#### LISTED ENTRIES
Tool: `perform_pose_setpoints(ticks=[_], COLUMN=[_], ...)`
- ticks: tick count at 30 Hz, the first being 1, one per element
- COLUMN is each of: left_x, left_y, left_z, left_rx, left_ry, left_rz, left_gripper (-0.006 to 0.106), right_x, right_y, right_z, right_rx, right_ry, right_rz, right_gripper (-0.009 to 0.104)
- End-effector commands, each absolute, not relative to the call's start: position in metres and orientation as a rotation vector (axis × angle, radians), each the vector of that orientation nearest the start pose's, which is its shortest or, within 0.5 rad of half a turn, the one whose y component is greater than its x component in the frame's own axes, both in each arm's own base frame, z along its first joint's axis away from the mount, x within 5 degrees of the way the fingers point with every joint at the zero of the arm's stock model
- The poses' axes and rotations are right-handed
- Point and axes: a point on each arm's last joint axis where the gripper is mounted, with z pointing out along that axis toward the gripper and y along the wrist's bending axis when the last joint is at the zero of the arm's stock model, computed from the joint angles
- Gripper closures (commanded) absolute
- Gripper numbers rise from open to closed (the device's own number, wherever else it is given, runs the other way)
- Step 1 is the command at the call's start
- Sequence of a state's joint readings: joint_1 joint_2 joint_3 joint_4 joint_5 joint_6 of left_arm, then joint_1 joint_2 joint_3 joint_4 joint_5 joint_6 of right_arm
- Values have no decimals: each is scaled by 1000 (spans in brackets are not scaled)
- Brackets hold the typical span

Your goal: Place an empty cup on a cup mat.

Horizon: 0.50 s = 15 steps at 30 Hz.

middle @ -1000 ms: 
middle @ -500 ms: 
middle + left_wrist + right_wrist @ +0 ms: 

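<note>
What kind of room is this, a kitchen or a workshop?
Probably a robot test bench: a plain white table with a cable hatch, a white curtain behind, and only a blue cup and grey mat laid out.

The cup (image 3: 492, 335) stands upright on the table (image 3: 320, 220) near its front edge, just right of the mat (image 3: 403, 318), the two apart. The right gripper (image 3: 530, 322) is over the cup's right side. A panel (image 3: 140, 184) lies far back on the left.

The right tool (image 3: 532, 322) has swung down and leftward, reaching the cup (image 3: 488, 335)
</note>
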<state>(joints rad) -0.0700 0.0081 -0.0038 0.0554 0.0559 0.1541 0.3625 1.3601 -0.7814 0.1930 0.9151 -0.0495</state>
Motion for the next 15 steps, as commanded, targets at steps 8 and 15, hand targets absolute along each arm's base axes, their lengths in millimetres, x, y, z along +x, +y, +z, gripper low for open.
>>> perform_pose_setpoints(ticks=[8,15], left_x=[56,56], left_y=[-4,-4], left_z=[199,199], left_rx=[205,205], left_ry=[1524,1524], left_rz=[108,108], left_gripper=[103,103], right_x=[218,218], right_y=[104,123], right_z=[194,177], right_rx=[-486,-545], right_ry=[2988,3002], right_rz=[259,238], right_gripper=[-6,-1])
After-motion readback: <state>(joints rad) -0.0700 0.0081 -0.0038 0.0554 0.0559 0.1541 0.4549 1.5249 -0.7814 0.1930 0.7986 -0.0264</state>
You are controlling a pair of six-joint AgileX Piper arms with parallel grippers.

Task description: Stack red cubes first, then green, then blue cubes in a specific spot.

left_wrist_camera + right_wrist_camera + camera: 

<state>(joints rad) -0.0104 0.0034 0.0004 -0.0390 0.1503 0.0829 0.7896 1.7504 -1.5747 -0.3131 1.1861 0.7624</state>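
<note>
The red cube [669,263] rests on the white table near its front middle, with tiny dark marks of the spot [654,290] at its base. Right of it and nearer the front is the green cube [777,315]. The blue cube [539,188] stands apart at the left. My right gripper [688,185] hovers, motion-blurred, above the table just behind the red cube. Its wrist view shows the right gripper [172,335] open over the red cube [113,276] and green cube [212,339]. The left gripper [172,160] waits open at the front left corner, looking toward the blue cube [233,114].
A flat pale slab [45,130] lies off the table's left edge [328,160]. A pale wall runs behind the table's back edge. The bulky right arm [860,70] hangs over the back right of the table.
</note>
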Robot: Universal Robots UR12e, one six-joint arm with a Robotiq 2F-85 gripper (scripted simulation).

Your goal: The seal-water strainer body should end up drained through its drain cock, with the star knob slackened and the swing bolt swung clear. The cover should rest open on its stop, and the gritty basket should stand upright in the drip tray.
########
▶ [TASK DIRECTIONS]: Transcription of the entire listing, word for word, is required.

▶ [EXERCISE OUTPUT]:
Tool: `perform_pose_setpoints(ticks=[_], COLUMN=[_], ...)`
- ticks: tick count at 30 Hz, the first being 1, one per element
- COLUMN is each of: left_x, left_y, left_z, left_rx, left_ry, left_rz, left_gripper (-0.006 to 0.106), right_x, right_y, right_z, right_rx, right_ry, right_rz, right_gripper (-0.009 to 0.104)
- End-effector commands, each absolute, not relative to the call's start: position in metres and orientation as a rotation vector (axis × angle, radians), each the vector of that orientation nearest the start pose's, which is its shortest or, within 0.5 rad of half a turn, the one whose y component is greater than its x component in the frame's own axes, both in each arm's own base frame, z along its first joint's axis away from the mount, x within 5 degrees of the way the fingers point with every joint at the zero of the arm's stock model
- The poses' axes and rotations are right-handed
- Point and axes: a point on each arm's last joint axis where the gripper is mounted, with z pointing out along that axis toward the gripper and y along the wrist's bending axis when the last joint is at the zero of the arm's stock model, computed from the joint angles
- Gripper closures (commanded) absolute
- Gripper numbers rise from open to closed (the device's own number, wherever else it is given, runs the other way)
- Step 1 is the command at the call's start
- Sequence of a state's joint readings: joint_1 joint_2 joint_3 joint_4 joint_5 joint_6 of left_arm, then joint_1 joint_2 joint_3 joint_4 joint_5 joint_6 of right_arm
- Values have no decimals: each is scaled by 1000 (spans in brackets are not scaled)
- Brackets hold the typical span

Your goal: Place an empty cup on a cup mat.

Horizon: 0.50 s = 15 steps at 30 Hz.

middle @ -1000 ms: 
middle @ -500 ms: 
middle + left_wrist + right_wrist @ +0 ms: 

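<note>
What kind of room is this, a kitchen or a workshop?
Probably a robot test bench: a plain white table with a cable hatch, a white curtain behind, and only a blue cup and grey mat laid out.

The cup (image 3: 492, 335) stands upright on the table (image 3: 320, 220) near its front edge, just right of the mat (image 3: 403, 318), the two apart. The right gripper (image 3: 530, 322) is over the cup's right side. A panel (image 3: 140, 184) lies far back on the left.

The right tool (image 3: 532, 322) has swung down and leftward, reaching the cup (image 3: 488, 335)
</note>
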<state>(joints rad) -0.0700 0.0081 -0.0038 0.0554 0.0559 0.1541 0.3625 1.3601 -0.7814 0.1930 0.9151 -0.0495</state>
Motion for the next 15 steps, as commanded, targets at steps 8 and 15, hand targets absolute along each arm's base axes, their lengths in millimetres, x, y, z along +x, +y, +z, gripper low for open.
>>> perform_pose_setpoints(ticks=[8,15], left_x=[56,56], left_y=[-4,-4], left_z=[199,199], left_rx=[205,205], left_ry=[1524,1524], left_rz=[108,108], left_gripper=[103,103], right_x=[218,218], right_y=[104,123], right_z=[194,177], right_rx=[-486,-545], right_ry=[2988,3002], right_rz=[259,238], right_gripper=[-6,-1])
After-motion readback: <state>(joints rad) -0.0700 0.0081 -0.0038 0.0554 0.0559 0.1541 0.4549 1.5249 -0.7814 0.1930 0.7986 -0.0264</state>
You are controlling a pair of six-joint AgileX Piper arms with parallel grippers.

Task description: Stack red cubes first, then green, then blue cubes in a specific spot.

left_wrist_camera + right_wrist_camera + camera: 

<state>(joints rad) -0.0104 0.0034 0.0004 -0.0390 0.1503 0.0829 0.7896 1.7504 -1.5747 -0.3131 1.1861 0.7624</state>
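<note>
The red cube [669,263] rests on the white table near its front middle, with tiny dark marks of the spot [654,290] at its base. Right of it and nearer the front is the green cube [777,315]. The blue cube [539,188] stands apart at the left. My right gripper [688,185] hovers, motion-blurred, above the table just behind the red cube. Its wrist view shows the right gripper [172,335] open over the red cube [113,276] and green cube [212,339]. The left gripper [172,160] waits open at the front left corner, looking toward the blue cube [233,114].
A flat pale slab [45,130] lies off the table's left edge [328,160]. A pale wall runs behind the table's back edge. The bulky right arm [860,70] hangs over the back right of the table.
</note>
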Robot: Universal Robots UR12e, one six-joint arm with a Robotiq 2F-85 gripper (scripted simulation).

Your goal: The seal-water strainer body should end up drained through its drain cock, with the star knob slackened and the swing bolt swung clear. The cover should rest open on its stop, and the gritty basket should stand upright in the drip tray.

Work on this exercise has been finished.